Data to use:

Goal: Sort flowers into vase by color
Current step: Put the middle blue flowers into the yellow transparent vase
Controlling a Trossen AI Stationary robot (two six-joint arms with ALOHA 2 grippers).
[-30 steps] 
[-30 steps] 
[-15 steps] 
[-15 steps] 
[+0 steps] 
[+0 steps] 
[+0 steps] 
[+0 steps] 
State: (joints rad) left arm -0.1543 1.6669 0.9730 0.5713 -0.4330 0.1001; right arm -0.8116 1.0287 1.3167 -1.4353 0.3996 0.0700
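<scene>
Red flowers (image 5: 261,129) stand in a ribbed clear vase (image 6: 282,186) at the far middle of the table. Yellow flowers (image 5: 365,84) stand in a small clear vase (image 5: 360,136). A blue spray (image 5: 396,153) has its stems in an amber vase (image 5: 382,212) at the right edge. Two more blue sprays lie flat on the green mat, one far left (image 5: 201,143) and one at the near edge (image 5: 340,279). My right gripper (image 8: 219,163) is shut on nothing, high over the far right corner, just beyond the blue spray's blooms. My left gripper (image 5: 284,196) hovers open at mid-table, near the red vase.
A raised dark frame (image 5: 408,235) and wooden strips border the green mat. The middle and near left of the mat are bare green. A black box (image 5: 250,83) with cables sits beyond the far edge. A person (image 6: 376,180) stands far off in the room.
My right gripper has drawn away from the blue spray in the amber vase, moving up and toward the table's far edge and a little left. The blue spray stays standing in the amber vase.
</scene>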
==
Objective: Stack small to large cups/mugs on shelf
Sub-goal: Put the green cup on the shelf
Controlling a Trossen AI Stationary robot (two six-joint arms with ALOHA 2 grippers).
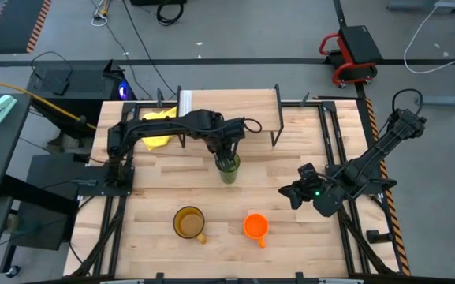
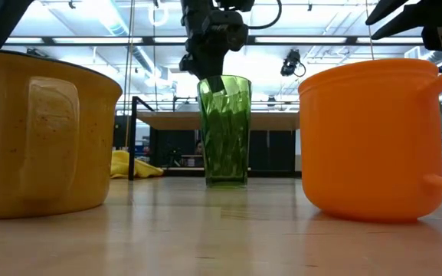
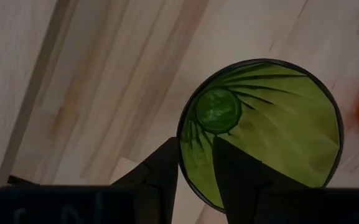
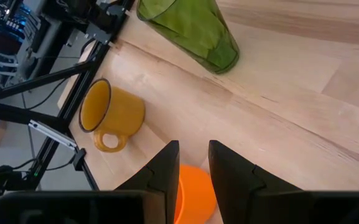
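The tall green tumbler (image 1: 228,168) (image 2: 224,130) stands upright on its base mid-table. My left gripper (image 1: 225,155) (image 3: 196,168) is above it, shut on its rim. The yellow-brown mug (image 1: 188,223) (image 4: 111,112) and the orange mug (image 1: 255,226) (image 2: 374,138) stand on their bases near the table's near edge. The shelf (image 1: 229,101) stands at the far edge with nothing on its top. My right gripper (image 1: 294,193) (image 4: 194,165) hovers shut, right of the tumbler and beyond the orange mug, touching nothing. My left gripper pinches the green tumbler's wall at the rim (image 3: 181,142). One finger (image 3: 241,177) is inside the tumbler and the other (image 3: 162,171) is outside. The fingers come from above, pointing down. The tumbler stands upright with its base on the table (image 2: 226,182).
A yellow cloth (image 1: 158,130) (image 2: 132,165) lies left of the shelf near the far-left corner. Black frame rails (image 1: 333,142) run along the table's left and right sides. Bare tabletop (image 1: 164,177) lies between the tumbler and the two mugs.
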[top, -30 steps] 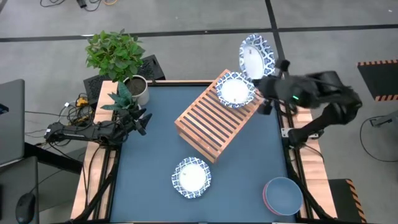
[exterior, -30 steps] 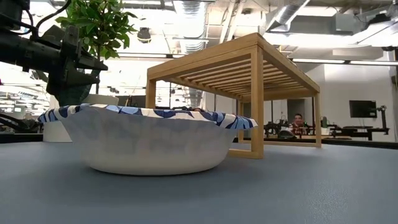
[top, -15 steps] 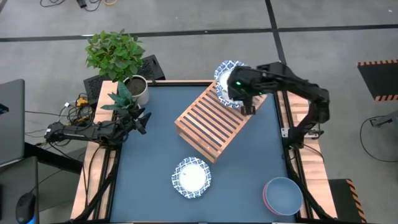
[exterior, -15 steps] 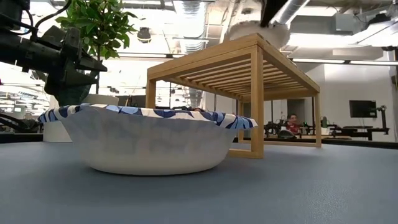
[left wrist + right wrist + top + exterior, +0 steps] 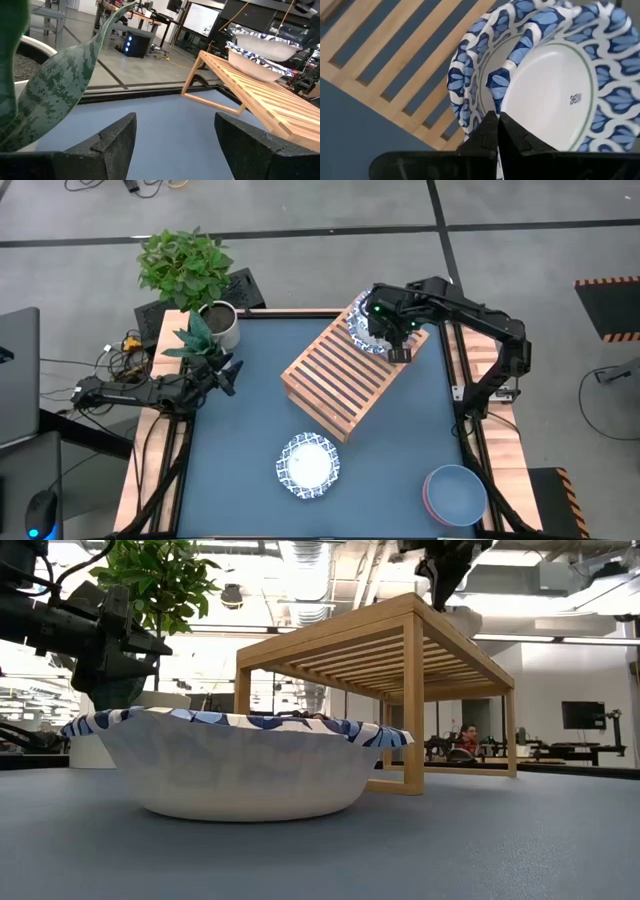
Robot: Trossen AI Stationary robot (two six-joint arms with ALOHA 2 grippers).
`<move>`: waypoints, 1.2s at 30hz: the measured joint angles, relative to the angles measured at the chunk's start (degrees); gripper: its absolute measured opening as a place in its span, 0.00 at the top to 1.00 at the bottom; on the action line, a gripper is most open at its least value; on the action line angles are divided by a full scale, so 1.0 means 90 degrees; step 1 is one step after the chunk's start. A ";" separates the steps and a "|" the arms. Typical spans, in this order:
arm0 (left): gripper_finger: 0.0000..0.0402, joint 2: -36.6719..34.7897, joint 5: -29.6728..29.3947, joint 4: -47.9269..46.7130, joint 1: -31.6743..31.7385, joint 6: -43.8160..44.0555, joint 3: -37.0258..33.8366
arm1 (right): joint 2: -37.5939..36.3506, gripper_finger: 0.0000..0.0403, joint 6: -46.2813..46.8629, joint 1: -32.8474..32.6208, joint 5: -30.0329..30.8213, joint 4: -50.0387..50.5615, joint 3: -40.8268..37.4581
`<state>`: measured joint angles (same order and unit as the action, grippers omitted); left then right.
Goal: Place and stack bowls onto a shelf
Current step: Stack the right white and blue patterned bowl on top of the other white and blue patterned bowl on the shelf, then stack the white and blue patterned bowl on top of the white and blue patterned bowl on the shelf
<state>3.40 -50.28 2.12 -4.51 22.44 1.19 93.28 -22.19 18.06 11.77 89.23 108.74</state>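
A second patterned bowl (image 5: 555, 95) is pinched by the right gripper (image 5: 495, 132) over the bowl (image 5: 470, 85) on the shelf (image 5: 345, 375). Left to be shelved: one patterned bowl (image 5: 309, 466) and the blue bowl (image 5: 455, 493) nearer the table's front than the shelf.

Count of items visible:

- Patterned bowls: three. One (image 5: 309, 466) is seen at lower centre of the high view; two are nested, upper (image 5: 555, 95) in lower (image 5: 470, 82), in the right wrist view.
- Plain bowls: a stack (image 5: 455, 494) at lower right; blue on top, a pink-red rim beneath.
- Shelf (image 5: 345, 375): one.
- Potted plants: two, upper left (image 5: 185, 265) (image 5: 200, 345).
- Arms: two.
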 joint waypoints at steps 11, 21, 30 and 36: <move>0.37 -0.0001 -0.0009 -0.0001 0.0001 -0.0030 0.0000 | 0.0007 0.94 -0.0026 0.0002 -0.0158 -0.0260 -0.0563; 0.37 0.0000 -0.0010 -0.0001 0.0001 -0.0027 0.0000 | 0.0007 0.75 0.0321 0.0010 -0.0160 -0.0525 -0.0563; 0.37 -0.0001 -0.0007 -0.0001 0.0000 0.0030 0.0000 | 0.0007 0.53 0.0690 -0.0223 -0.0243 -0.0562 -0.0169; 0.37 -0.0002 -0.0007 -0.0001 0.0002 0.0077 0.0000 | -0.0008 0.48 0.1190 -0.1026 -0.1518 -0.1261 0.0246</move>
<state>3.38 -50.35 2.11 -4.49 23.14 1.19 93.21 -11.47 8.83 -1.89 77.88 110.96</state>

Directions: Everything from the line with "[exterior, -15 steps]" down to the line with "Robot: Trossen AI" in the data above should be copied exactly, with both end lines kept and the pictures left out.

Output of the task:
[exterior, -15 steps] 
[left wrist + right wrist + top + exterior, +0 steps] 
Robot: Trossen AI Stationary robot (two six-joint arms with ALOHA 2 grippers).

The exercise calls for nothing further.